TASK INSTRUCTIONS |
A single stretch of the material below is to be transcribed exactly, starting at the line with "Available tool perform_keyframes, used" and ending after the line with "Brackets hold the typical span".

GIVEN INFORMATION |
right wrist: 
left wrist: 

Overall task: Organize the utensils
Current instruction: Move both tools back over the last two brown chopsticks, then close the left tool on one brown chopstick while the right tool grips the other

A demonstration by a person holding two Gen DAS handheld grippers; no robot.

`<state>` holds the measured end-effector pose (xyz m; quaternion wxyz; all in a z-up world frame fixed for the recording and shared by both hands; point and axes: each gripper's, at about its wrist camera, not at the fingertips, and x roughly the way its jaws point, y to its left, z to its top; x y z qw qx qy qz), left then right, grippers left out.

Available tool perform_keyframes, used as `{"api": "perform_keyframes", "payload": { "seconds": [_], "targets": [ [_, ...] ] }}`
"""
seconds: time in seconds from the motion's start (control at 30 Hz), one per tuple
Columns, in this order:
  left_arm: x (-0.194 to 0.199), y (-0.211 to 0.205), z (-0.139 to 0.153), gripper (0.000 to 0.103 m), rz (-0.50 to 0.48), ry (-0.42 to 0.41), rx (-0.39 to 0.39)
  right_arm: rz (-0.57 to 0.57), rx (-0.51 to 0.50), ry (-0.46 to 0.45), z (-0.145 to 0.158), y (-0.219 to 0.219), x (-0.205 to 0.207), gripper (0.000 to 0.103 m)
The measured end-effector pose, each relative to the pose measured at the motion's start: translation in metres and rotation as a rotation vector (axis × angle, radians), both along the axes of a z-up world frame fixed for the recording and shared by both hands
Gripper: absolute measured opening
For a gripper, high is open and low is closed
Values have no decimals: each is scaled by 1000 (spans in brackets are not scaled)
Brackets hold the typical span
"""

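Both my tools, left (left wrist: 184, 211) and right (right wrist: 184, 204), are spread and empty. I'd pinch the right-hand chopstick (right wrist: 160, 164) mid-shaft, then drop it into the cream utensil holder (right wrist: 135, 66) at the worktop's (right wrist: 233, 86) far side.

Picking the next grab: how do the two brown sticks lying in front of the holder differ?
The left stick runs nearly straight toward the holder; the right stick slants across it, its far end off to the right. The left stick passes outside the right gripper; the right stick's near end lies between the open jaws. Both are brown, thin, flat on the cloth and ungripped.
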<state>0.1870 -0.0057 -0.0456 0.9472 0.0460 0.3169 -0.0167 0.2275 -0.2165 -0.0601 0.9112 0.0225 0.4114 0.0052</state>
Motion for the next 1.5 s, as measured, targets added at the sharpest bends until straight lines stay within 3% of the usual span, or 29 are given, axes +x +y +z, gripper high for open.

EXERCISE RESPONSE |
Available tool perform_keyframes, used as `{"api": "perform_keyframes", "payload": { "seconds": [_], "targets": [ [_, ...] ] }}`
"""
seconds: time in seconds from the motion's start (control at 30 Hz), one per tuple
Columns, in this order:
  left_arm: x (-0.194 to 0.199), y (-0.211 to 0.205), z (-0.139 to 0.153), gripper (0.000 to 0.103 m), rz (-0.50 to 0.48), ry (-0.42 to 0.41), rx (-0.39 to 0.39)
  right_arm: rz (-0.57 to 0.57), rx (-0.51 to 0.50), ry (-0.46 to 0.45), z (-0.145 to 0.158), y (-0.219 to 0.219), x (-0.205 to 0.207), gripper (0.000 to 0.103 m)
The measured end-effector pose, each relative to the pose measured at the motion's start: translation in metres and rotation as a rotation vector (axis × angle, radians), both along the axes of a z-up world frame fixed for the recording and shared by both hands
Gripper: absolute measured opening
For a gripper, high is open and low is closed
Values have no decimals: each is scaled by 1000 (spans in brackets are not scaled)
Brackets hold the typical span

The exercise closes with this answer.